Validating FIX Messages
2024/08/06
Patrick Delaney
A Bit About FIX
In the world of Finance, the Financial Information eXchange (FIX) protocol is used to facilitate communication between two market participants. Most users come close to FIX when they're using an Order Management System (OMS), which typically acts as an interface to a FIX engine.
At it's core, the FIX protocol is a set of structured messages that facilitate various types of transactions like orders, executions, and status updates about financial instruments.
// an example FIX message pulled from Wikipedia
8=FIX.4.2|9=65|35=A|49=SERVER|56=CLIENT|34=177|52=20090107-18:15:16|98=0|108=30|10=062|
The Object Oriented Approach
The FIX protocol has some concept of modularity and encapsulation, and messages themselves are comprised of fields that bear a resemblance to objects with attributes. This makes the protocol well suited for implementation in an object oriented language like C++ or Java.
There are only a handful of open source FIX implementations available. In this post I'll be referring to QuickFIX/J, which is the Java flavor of QuickFIX.
implementing the QuickFIX/J Application interface
QuickFIX applications are centered around quickfix.Application interface. The interface defines various callback methods for things like session management, and the processing of incoming and outgoing fix messages. Instances of the application are passed to an "acceptor" (server) or "initiator" (client).
// pulled from the quickfix/j user manual
package quickfix;
public interface Application {
void onCreate(SessionID sessionId);
void onLogon(SessionID sessionId);
void onLogout(SessionID sessionId);
void toAdmin(Message message, SessionID sessionId);
void toApp(Message message, SessionID sessionId)
throws DoNotSend;
void fromAdmin(Message message, SessionID sessionId)

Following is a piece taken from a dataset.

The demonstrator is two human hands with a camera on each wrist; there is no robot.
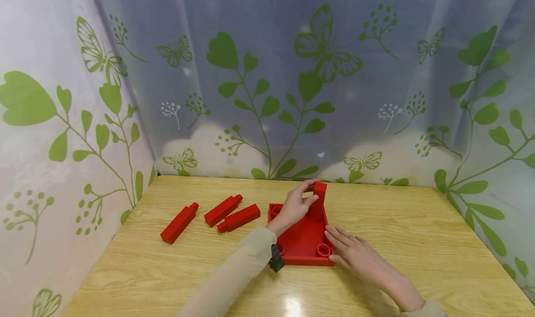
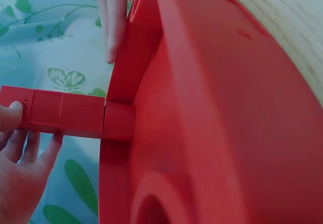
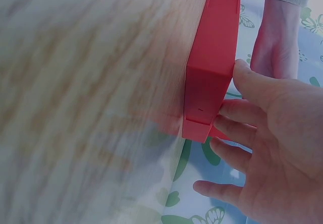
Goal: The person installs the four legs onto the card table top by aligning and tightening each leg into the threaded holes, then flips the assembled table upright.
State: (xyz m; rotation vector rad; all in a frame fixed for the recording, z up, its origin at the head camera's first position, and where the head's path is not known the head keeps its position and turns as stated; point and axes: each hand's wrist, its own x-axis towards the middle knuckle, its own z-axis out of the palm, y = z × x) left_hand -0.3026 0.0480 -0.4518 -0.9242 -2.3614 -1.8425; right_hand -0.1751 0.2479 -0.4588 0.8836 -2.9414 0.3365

throws FieldNotFound, IncorrectDataFormat, IncorrectTagValue, RejectLogon;
void fromApp(Message message, SessionID sessionId)
throws FieldNotFound, IncorrectDataFormat, IncorrectTagValue, UnsupportedMessageType;
}
handling messages with QuickFIX/J's MessageCracker
The approach to message handling in the documentation recommends utilizing the MessageCracker class which peeks at the MsgType field of a generic incoming Message and casts it to it's corresponding typed message. Then it's just a matter of specifying what types of messages the application cares about and what to do with them.
// Example application using quickfix.MessageCracker
public class MyApplication extends MessageCracker implements quickfix.Application
{
public void fromApp(Message message, SessionID sessionID)
throws FieldNotFound, UnsupportedMessageType, IncorrectTagValue {
crack(message, sessionID);
}
// Using annotation
@Handler
public void myEmailHandler(quickfix.fix50.Email email, SessionID sessionID) {
}
public void onMessage(quickfix.fix44.Email email, SessionID sessionID) {
}
}
Learning from QuickFIX
Message classes for the QuickFIX libraries are generated from a common
specification available in XML format. the C++ version of QuickFIX uses
XSLT to parse the specification, and build header files containing FIX
message classes (e.g. MarketDataRequest.h).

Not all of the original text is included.